Influence of the characteristics of the experimental data set used to identify anisotropy parameters

Abstract This work presents an investigation into the effect of the number and type of experimental input data used in parameter identification of Hill’48, Barlat’91 (Yld91) and Cazacu and Barlat’2001 (CB2001) yield criteria on the accuracy of the finite element simulation results. Different sets of experimental data are used to identify the anisotropy parameters of two metal sheets, exhibiting different anisotropic behaviour and hardening characteristics: a mild steel (DC06) and an aluminium alloy (AA6016-T4). Although it has been shown that the CB2001 yield criterion can lead to an accurate description of anisotropic behaviour of metallic sheets, its calibration requires a large set of experimental input data.
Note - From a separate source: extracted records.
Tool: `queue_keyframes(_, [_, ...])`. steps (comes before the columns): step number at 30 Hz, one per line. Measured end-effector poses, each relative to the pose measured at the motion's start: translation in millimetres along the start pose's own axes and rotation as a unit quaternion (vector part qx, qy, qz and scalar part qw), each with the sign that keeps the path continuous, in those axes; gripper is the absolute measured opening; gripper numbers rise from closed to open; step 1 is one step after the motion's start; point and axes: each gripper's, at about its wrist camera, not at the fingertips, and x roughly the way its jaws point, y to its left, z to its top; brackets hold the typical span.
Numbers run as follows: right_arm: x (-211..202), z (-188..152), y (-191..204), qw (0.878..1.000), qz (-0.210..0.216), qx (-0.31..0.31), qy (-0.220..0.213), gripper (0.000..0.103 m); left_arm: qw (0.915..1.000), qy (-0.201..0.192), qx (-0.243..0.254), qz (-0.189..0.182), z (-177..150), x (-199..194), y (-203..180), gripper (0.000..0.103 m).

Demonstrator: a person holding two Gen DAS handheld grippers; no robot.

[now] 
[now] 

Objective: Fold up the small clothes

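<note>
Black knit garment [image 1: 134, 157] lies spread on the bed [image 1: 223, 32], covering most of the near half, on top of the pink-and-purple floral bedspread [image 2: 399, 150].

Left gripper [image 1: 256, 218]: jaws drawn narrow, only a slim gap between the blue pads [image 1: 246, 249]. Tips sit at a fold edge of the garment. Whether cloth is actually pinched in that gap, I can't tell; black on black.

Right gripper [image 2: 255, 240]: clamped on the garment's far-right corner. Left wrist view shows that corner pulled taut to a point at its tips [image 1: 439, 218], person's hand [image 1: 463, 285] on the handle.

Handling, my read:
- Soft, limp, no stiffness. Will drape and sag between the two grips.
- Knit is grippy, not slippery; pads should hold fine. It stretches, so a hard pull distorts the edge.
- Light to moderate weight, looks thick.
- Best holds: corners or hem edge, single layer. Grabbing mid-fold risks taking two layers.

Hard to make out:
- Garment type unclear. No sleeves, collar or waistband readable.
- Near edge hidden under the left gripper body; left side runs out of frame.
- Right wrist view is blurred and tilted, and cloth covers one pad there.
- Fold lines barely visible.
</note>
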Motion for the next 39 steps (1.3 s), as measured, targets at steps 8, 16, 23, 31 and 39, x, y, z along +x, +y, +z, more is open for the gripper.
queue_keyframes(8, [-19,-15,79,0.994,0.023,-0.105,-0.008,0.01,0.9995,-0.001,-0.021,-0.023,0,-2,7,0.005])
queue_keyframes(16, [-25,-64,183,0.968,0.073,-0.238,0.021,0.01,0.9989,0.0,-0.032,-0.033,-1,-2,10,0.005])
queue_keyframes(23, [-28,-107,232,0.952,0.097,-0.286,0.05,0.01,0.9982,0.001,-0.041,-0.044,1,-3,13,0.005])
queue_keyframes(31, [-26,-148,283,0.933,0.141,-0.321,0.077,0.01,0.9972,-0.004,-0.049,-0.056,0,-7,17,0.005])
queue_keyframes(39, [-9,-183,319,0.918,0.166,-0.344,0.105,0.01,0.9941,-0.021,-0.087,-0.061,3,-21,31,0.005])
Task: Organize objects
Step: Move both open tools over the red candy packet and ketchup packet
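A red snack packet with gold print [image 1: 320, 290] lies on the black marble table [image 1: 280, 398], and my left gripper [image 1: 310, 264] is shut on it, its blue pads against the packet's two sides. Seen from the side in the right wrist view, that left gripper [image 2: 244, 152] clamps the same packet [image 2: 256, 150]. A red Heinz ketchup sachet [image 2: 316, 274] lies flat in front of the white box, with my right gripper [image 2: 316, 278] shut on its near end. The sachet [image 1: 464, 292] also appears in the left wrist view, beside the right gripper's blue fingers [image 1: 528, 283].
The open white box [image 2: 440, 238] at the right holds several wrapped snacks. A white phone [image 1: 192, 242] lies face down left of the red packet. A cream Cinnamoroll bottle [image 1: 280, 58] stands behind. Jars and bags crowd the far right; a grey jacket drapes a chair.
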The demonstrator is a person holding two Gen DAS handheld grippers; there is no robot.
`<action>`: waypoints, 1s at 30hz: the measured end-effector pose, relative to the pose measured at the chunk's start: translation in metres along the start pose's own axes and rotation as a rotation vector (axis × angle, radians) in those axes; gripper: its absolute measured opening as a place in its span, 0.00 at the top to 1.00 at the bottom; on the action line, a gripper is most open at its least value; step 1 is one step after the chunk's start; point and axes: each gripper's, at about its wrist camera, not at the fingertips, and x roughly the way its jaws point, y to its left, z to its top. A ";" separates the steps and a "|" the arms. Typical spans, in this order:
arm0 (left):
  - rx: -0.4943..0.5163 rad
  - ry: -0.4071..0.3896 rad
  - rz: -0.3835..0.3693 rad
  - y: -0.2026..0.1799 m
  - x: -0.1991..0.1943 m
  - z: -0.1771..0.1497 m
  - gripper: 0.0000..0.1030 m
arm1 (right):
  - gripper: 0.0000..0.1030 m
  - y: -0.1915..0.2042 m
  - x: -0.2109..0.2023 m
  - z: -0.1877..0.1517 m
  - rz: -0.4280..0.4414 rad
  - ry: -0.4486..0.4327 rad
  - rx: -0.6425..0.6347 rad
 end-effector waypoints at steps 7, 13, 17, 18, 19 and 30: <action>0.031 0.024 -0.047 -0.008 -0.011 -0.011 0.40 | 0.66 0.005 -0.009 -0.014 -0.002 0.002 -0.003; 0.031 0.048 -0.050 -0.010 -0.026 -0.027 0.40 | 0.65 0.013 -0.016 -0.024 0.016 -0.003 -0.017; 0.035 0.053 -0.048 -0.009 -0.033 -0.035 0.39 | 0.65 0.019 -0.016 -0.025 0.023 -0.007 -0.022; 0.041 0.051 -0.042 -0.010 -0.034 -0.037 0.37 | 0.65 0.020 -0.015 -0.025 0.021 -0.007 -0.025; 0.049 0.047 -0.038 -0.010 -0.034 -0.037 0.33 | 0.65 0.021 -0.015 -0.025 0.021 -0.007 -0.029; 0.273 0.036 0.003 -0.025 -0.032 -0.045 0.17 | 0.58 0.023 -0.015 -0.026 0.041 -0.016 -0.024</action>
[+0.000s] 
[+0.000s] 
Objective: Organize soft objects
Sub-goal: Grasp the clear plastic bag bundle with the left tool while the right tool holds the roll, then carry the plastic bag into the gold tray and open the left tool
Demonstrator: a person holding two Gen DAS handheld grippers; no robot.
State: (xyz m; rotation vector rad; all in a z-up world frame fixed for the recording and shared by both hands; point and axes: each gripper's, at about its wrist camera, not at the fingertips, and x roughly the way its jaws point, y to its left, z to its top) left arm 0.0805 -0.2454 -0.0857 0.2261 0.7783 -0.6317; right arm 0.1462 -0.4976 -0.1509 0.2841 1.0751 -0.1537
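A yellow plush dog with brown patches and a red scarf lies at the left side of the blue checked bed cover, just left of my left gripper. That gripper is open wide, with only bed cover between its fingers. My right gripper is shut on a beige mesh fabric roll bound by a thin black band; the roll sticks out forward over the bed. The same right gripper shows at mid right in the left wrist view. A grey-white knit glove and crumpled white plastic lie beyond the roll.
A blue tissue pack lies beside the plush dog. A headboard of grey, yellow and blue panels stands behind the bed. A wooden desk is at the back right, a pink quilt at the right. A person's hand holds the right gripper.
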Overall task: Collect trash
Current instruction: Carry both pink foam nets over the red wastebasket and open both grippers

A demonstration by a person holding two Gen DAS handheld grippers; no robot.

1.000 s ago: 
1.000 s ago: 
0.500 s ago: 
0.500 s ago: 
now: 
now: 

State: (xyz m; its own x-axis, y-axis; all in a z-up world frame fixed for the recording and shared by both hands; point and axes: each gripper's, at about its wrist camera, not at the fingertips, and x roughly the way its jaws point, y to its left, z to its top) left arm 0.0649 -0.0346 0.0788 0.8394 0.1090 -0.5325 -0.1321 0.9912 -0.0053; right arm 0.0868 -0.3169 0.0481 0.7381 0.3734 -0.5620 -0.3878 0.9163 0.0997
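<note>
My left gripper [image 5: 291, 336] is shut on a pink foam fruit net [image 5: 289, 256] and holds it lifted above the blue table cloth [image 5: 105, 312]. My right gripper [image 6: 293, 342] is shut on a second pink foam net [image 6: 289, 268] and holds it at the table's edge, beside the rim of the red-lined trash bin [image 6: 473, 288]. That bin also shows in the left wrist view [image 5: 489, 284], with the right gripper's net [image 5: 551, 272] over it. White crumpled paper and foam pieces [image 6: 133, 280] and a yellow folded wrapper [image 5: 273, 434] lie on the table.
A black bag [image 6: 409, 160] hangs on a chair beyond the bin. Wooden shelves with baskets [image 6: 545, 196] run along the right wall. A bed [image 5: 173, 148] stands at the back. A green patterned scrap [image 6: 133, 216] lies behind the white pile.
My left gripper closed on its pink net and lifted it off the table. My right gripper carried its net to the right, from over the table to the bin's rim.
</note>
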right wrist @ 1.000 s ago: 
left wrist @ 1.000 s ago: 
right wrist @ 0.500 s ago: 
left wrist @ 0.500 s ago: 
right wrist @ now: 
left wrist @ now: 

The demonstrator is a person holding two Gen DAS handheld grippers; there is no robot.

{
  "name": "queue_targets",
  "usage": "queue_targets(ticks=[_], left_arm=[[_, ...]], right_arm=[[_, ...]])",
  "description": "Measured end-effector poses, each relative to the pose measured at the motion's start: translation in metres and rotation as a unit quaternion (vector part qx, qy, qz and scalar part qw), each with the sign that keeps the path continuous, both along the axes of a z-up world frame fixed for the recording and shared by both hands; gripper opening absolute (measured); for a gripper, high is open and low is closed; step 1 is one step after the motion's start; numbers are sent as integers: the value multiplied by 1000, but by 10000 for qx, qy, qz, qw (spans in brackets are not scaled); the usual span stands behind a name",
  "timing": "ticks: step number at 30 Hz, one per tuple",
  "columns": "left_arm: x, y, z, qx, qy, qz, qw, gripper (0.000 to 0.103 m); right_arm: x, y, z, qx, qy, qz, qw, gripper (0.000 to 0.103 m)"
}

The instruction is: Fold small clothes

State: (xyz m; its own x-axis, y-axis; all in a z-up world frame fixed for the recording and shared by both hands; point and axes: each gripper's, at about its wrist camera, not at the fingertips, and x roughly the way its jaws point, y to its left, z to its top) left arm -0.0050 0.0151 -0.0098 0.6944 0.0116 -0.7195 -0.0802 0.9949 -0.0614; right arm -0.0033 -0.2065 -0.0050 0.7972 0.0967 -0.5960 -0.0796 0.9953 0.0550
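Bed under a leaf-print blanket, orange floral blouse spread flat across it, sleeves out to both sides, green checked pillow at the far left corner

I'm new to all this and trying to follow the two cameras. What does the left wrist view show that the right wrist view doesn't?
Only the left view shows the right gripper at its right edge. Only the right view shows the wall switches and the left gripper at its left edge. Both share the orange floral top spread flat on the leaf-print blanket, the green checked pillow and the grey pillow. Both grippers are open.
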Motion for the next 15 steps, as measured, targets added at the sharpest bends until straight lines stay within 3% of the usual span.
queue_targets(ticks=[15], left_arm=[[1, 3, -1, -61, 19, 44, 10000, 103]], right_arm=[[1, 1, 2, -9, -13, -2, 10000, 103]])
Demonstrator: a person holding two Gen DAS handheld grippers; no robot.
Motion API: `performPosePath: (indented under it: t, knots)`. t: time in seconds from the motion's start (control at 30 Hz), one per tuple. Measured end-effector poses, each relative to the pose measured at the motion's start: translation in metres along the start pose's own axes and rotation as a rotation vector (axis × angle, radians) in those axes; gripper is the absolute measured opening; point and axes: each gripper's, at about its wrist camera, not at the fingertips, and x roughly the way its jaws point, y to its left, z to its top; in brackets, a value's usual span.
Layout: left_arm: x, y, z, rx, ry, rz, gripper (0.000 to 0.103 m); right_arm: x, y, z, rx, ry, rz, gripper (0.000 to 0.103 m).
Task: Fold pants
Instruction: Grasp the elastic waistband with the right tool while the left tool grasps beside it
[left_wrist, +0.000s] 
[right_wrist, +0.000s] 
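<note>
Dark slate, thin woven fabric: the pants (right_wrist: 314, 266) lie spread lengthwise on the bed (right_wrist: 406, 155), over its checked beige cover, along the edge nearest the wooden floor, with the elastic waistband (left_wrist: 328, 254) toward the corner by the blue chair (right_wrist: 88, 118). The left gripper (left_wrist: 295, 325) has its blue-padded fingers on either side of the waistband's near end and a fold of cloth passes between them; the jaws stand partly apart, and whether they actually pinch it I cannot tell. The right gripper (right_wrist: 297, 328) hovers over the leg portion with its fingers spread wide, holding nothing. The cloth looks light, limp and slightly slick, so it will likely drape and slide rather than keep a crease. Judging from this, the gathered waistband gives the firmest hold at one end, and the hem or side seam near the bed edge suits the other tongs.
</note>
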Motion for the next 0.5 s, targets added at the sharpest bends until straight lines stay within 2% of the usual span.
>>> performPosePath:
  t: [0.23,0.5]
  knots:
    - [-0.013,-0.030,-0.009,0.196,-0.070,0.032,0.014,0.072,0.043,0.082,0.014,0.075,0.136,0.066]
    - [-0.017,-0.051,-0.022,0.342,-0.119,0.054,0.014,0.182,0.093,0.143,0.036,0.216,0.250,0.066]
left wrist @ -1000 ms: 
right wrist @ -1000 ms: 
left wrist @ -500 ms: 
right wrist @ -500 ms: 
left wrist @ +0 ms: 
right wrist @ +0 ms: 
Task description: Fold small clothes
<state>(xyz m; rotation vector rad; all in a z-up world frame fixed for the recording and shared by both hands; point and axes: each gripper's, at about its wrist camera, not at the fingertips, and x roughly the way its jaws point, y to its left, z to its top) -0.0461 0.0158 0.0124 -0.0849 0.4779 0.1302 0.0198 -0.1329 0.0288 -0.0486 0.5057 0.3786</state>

A calibration procedure is proposed for CB2001 based on a reduced set of experimental data, i.e. where the results are limited to three uniaxial tensile tests, combined with artificial data obtained using the Barlat’91 yield criterion. Evaluation of the predictive capacity of the studied yield criteria, calibrated using different sets of experimental data, is made by comparing finite element simulation results with experimental results for the deep drawing of a cross-shaped part. A satisfying agreement is observed between experimental and numerical thickness distributions, with a negligible effect of the number and type of experimental data for the Hill’48 and Yld91 yield criteria. On the contrary, CB2001 calibration is quite sensitive to the experimental data available, particularly biaxial values. Nevertheless, CB2001 calibration based on the combination of effective and artificial experimental data achieves satisfying results, which in the worst case are similar to the ones obtained with the Yld91.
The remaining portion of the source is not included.